Wow is this newish? I thought it was 3 months where i am at


----------



## 7777777

sassification said:


> Wow is this newish? I thought it was 3 months where i am at


I also believed it was a few months, but this policy is currently on the website.


----------



## am2022

10 motif guilloche ( 18 inches with 2 inch extension done by boutique  ) and another 5 inch extender = total length 23 inches 
This is matinee length w/c I adore


----------



## Yramnna

Just ordered the 10 motif hammered YG necklace and I was allowed to request 3 inches removable extender with a jump ring. With this configuration, I will be able to use it at the standard length, additional 2 and 3 inches using the removable extender. Another boutique gave me the idea of 3 inches (SA there said it‘s possible) as opposed to 2 inches that I’m aware of originally.
Can’t wait till my set comes which I was told will take months!


----------



## stephbb9

Oh, you can have a removable extender added???
In gold and within a year of purchase??? I should do that!



Yramnna said:


> Just ordered the 10 motif hammered YG necklace and I was allowed to request 3 inches removable extender with a jump ring. With this configuration, I will be able to use it at the standard length, additional 2 and 3 inches using the removable extender. Another boutique gave me the idea of 3 inches (SA there said it‘s possible) as opposed to 2 inches that I’m aware of originally.
> Can’t wait till my set comes which I was told will take months!


----------



## Yramnna

stephbb9 said:


> Oh, you can have a removable extender added???
> In gold and within a year of purchase??? I should do that!

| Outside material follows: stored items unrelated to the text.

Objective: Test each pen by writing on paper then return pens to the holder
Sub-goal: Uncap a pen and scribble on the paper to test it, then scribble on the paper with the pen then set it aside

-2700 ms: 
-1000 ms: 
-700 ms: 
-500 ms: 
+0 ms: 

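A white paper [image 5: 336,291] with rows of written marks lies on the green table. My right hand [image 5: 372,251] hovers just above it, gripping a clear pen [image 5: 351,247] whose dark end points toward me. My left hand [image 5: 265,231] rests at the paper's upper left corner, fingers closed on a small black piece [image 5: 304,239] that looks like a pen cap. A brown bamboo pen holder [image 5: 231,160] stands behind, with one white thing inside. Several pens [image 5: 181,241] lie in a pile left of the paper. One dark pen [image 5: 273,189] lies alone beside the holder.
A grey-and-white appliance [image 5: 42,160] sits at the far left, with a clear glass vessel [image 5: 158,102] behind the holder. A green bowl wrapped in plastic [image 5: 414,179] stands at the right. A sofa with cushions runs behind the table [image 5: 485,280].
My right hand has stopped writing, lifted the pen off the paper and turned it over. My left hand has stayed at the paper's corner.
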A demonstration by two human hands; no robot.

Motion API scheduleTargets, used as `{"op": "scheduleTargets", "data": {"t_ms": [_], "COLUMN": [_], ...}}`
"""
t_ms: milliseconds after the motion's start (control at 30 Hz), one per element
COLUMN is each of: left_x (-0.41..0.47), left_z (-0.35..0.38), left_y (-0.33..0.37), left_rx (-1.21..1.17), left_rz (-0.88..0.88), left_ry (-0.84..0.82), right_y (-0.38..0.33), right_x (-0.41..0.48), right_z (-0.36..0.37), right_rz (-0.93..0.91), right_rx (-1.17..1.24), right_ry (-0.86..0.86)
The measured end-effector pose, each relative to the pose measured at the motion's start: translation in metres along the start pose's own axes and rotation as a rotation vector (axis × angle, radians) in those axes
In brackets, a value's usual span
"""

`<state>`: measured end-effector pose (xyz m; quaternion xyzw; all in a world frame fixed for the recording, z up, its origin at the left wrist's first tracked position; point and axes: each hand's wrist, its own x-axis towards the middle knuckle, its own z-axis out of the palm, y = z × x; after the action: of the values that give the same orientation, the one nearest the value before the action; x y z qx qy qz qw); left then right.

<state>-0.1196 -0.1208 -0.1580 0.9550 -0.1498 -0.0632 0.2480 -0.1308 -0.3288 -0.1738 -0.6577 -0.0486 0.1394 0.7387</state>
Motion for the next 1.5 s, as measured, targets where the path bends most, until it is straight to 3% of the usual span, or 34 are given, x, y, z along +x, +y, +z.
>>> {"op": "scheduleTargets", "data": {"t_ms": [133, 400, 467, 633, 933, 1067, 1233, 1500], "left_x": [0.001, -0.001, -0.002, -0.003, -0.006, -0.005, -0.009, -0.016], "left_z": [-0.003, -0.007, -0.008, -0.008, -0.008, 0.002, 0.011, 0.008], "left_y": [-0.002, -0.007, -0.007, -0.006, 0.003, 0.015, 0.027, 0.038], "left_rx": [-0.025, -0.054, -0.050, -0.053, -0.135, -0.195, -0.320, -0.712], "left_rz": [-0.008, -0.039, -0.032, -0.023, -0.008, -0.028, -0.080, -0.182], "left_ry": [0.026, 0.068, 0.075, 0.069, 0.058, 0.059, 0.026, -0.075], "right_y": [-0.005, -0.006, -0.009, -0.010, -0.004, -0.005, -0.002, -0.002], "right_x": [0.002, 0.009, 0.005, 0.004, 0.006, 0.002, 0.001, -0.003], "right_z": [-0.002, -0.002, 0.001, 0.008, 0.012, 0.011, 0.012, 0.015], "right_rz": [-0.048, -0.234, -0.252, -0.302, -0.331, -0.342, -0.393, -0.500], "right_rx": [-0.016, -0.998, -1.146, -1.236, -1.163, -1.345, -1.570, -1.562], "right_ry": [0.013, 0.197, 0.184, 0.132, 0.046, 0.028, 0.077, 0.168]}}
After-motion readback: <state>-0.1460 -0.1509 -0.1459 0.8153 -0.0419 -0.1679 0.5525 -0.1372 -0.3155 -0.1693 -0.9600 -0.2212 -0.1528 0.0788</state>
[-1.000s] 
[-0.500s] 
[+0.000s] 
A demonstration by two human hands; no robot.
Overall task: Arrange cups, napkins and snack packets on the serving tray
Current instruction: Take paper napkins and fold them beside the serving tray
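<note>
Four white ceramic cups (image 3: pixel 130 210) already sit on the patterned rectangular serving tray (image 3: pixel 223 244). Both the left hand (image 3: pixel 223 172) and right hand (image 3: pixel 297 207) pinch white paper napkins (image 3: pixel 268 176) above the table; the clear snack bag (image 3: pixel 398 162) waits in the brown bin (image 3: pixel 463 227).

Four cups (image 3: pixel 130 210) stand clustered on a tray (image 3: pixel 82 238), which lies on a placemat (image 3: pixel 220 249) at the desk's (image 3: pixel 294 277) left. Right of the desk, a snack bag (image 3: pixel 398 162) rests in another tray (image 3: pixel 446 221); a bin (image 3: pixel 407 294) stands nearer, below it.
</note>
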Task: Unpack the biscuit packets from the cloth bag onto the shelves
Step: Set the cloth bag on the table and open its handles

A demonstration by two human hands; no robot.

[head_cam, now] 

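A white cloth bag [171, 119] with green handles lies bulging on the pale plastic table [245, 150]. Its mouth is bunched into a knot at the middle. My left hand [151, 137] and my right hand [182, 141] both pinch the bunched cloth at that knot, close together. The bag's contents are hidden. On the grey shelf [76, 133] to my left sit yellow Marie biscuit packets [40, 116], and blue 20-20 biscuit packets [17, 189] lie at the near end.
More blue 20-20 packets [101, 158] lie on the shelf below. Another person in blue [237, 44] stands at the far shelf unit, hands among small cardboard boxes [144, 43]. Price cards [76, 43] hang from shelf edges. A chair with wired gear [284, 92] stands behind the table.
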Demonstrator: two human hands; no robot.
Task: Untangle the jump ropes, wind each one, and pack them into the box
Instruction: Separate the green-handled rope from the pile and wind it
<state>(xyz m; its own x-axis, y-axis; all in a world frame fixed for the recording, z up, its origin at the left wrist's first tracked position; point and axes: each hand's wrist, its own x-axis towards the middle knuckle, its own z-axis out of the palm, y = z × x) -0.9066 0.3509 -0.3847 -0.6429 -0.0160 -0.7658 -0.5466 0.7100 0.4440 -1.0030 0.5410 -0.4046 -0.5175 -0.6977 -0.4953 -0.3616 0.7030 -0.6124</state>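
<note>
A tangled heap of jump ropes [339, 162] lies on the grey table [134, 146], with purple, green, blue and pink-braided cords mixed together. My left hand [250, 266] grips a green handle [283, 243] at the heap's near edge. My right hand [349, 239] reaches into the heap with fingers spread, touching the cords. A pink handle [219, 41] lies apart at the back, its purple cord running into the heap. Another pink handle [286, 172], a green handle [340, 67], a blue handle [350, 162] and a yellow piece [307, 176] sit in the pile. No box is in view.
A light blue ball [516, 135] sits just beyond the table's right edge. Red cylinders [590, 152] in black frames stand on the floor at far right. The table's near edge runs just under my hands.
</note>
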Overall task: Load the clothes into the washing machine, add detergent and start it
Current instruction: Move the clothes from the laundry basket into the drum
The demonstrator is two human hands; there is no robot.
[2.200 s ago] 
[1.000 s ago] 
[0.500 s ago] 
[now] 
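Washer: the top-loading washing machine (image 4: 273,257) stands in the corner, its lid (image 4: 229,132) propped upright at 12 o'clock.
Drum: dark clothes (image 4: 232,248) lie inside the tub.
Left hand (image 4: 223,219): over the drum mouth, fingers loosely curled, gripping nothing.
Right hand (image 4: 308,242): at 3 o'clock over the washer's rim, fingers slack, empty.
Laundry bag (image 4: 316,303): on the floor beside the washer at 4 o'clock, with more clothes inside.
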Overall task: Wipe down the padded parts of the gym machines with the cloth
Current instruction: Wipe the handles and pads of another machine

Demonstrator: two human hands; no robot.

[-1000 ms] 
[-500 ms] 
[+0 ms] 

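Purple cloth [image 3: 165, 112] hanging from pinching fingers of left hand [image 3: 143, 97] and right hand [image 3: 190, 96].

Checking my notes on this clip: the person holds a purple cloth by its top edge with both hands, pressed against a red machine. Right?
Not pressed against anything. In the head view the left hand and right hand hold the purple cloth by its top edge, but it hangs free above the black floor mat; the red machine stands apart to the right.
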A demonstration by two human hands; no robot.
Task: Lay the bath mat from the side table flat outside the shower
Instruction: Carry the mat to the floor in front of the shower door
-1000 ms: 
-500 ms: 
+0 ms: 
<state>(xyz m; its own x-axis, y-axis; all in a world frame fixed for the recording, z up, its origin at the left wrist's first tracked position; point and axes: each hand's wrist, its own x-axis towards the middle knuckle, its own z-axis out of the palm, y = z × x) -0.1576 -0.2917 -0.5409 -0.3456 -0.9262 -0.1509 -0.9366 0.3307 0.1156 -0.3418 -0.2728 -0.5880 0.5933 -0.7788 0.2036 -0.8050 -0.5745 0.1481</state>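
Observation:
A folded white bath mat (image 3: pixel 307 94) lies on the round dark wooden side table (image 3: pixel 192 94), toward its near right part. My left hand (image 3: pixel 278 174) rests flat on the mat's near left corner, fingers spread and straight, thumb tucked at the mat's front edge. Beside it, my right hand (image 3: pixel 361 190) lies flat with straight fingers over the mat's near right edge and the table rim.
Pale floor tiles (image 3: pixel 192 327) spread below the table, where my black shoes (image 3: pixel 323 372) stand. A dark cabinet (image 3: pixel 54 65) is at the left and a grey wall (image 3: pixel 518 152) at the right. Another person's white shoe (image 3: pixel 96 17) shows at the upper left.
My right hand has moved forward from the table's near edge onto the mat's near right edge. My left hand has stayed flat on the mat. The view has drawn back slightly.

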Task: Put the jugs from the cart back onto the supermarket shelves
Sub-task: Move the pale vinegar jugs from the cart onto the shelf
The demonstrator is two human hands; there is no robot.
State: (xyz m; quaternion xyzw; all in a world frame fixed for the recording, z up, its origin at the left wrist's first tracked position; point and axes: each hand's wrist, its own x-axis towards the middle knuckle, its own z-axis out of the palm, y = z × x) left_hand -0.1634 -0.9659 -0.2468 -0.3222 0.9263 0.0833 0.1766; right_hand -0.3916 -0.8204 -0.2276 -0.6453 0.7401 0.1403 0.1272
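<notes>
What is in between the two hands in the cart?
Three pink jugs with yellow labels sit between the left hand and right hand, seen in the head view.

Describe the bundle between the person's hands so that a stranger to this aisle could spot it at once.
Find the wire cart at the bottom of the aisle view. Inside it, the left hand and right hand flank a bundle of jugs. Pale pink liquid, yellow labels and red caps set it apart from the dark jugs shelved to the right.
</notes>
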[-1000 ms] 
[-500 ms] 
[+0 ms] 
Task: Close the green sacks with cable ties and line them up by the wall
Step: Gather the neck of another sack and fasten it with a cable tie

My SA said yes it’s 18k gold removable extender and I placed the request for it with my recent 10 motif hammered YG necklace order.

Loving this configuration cause I was worried of the extra chain dangling if I wear it at the standard length without it being removable..

Goid luck to you! Hope you’ll be able to request it. Thought I’d share it here for whoever’s interested.


----------



## nicole0612

stephbb9 said:


> Oh, you can have a removable extender added???
> In gold and within a year of purchase??? I should do that!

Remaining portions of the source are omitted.